START Dataset content
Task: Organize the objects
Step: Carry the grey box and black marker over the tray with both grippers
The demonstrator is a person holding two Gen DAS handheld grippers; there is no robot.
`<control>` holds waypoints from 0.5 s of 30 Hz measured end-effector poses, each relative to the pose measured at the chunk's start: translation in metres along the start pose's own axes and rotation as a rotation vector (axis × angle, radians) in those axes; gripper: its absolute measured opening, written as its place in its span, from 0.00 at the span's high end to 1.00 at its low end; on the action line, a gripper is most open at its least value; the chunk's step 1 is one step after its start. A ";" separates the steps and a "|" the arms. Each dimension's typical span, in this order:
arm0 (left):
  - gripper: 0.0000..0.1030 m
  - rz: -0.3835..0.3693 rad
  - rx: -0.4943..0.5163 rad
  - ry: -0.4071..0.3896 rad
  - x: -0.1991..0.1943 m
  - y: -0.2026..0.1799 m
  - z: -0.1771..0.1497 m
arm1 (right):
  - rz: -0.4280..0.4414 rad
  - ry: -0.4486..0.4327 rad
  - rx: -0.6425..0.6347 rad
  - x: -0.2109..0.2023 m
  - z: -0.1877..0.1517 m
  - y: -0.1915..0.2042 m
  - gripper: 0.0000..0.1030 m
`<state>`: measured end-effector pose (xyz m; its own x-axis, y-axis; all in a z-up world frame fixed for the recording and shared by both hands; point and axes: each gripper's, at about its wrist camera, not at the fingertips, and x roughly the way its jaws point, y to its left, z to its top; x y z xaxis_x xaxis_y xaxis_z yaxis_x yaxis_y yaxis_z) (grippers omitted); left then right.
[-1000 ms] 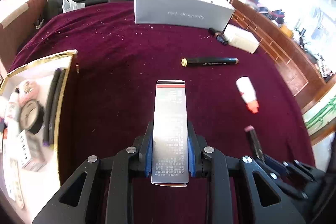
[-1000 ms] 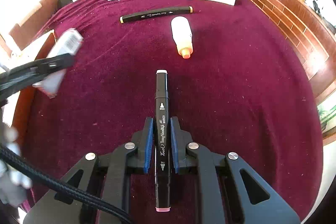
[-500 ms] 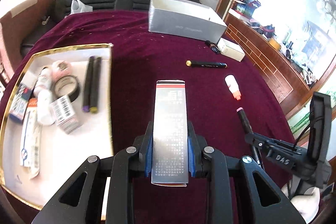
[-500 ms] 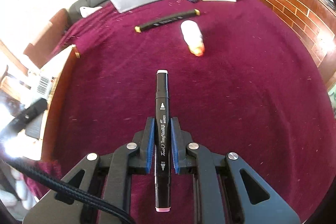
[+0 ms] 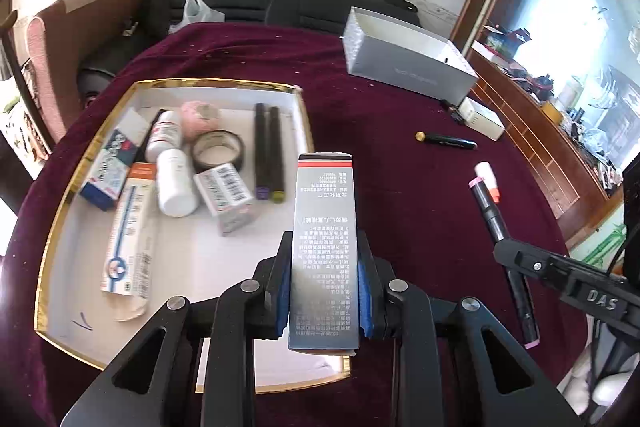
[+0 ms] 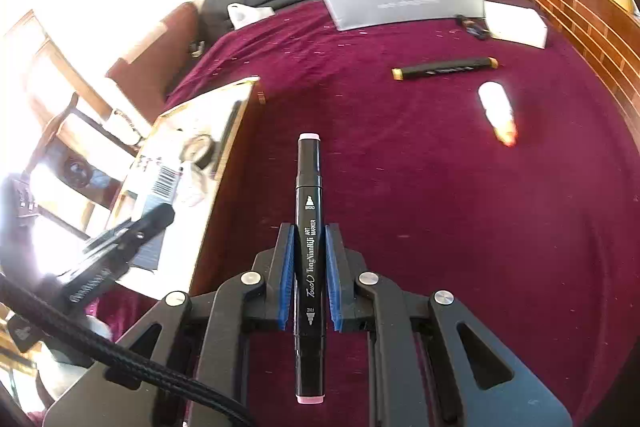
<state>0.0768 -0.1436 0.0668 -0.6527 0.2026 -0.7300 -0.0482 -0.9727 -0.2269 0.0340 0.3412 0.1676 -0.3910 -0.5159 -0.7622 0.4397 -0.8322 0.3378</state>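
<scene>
Tray [image 5: 301, 115] rim under L gripper [image 5: 323, 267] clamping box [image 5: 324, 227]; R gripper [image 6: 308, 267] pinches marker [image 6: 309, 227].

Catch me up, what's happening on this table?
A person is tidying loose items into the gold-rimmed tray. The left gripper is shut on a grey printed carton, held over the tray's near right edge. The right gripper is shut on a black art marker with pink caps, above the red cloth beside the tray. A yellow-capped marker and a small white bottle lie on the cloth.
</scene>
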 end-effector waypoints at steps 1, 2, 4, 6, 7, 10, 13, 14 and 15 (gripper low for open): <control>0.78 0.005 -0.004 -0.002 0.000 0.004 0.000 | 0.010 0.004 -0.004 0.001 0.001 0.005 0.88; 0.78 0.012 -0.007 -0.004 -0.001 0.007 0.000 | 0.022 0.010 -0.008 0.003 0.003 0.010 0.88; 0.78 0.020 -0.010 -0.007 -0.001 0.014 0.000 | 0.038 0.019 -0.014 0.007 0.005 0.019 0.88; 0.78 0.029 -0.016 -0.009 -0.001 0.021 0.000 | 0.055 0.029 -0.022 0.011 0.008 0.029 0.88; 0.78 0.032 -0.018 -0.009 -0.001 0.024 0.000 | 0.061 0.033 -0.028 0.014 0.009 0.034 0.88; 0.78 0.037 -0.025 -0.008 -0.001 0.034 -0.001 | 0.075 0.042 -0.050 0.021 0.012 0.050 0.88; 0.78 0.041 -0.038 -0.002 0.000 0.045 -0.002 | 0.090 0.054 -0.071 0.030 0.015 0.065 0.88; 0.78 0.044 -0.044 -0.001 0.001 0.049 -0.003 | 0.096 0.059 -0.079 0.034 0.015 0.070 0.88; 0.78 0.045 -0.048 0.001 0.001 0.053 -0.004 | 0.100 0.063 -0.085 0.036 0.015 0.074 0.88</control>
<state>0.0767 -0.1946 0.0521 -0.6529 0.1585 -0.7407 0.0176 -0.9744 -0.2240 0.0403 0.2580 0.1740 -0.2918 -0.5794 -0.7610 0.5418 -0.7558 0.3677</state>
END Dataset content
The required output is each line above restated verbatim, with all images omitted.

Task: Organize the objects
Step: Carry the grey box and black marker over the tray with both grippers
The demonstrator is a person holding two Gen DAS handheld grippers; there is no robot.
`<control>` holds waypoints from 0.5 s of 30 Hz measured end-effector poses, each relative to the pose measured at the chunk's start: translation in metres along the start pose's own axes and rotation as a rotation vector (axis × angle, radians) in those axes; gripper: its absolute measured opening, written as its place in its span, from 0.00 at the span's high end to 1.00 at its low end; on the action line, a gripper is most open at its least value; the chunk's step 1 is one step after its start. A ";" separates the steps and a "|" the arms. Each dimension's typical span, in this order:
arm0 (left):
  - gripper: 0.0000..0.1030 m
  - rz: -0.3835..0.3693 rad
  - rx: -0.4943..0.5163 rad
  - ry: -0.4071..0.3896 rad
  - x: -0.1991..0.1943 m
  - y: -0.2026..0.1799 m
  - z: -0.1771..0.1497 m
arm1 (right):
  - rz: -0.4280..0.4414 rad
  - ry: -0.4486..0.4327 rad
  - rx: -0.6425..0.6347 rad
  - x: -0.2109..0.2023 m
  - z: -0.1877..0.1517 m
  - y: -0.1915..0.2042 m
  - gripper: 0.0000..0.1030 m
`<state>`: measured end-effector pose (xyz m; its own x-axis, y-axis; all in a z-up world frame fixed for the recording and shared by both hands; point and axes: each gripper's, at about its wrist camera, not at the fingertips, and x roughly the way its jaws point, y to its left, z to its top; x y z xaxis_x xaxis_y xaxis_z yaxis_x yaxis_y yaxis_z) (grippers omitted); left then right.
[-1000 ms] 
[-1000 ms] 
[-500 ms] 
[-500 ms] 
[+0 ms] 
[+0 ms] 
<state>0.0768 -0.1436 0.0668 -0.6527 0.2026 -0.7300 -0.0482 -0.9727 -0.2269 0.0340 0.3412 0.1676 -0.3910 -0.5159 -0.7622 0.4397 -0.8322 0.3378</state>
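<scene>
Tray [image 5: 301, 115] rim under L gripper [image 5: 323, 267] clamping box [image 5: 324, 227]; R gripper [image 6: 308, 267] pinches marker [image 6: 309, 227].

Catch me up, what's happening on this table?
A person is tidying loose items into the gold-rimmed tray. The left gripper is shut on a grey printed carton, held over the tray's near right edge. The right gripper is shut on a black art marker with pink caps, above the red cloth beside the tray. A yellow-capped marker and a small white bottle lie on the cloth.
</scene>
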 end-effector waypoints at steps 1, 2, 4, 6, 7, 10, 13, 14 and 15 (gripper low for open): <control>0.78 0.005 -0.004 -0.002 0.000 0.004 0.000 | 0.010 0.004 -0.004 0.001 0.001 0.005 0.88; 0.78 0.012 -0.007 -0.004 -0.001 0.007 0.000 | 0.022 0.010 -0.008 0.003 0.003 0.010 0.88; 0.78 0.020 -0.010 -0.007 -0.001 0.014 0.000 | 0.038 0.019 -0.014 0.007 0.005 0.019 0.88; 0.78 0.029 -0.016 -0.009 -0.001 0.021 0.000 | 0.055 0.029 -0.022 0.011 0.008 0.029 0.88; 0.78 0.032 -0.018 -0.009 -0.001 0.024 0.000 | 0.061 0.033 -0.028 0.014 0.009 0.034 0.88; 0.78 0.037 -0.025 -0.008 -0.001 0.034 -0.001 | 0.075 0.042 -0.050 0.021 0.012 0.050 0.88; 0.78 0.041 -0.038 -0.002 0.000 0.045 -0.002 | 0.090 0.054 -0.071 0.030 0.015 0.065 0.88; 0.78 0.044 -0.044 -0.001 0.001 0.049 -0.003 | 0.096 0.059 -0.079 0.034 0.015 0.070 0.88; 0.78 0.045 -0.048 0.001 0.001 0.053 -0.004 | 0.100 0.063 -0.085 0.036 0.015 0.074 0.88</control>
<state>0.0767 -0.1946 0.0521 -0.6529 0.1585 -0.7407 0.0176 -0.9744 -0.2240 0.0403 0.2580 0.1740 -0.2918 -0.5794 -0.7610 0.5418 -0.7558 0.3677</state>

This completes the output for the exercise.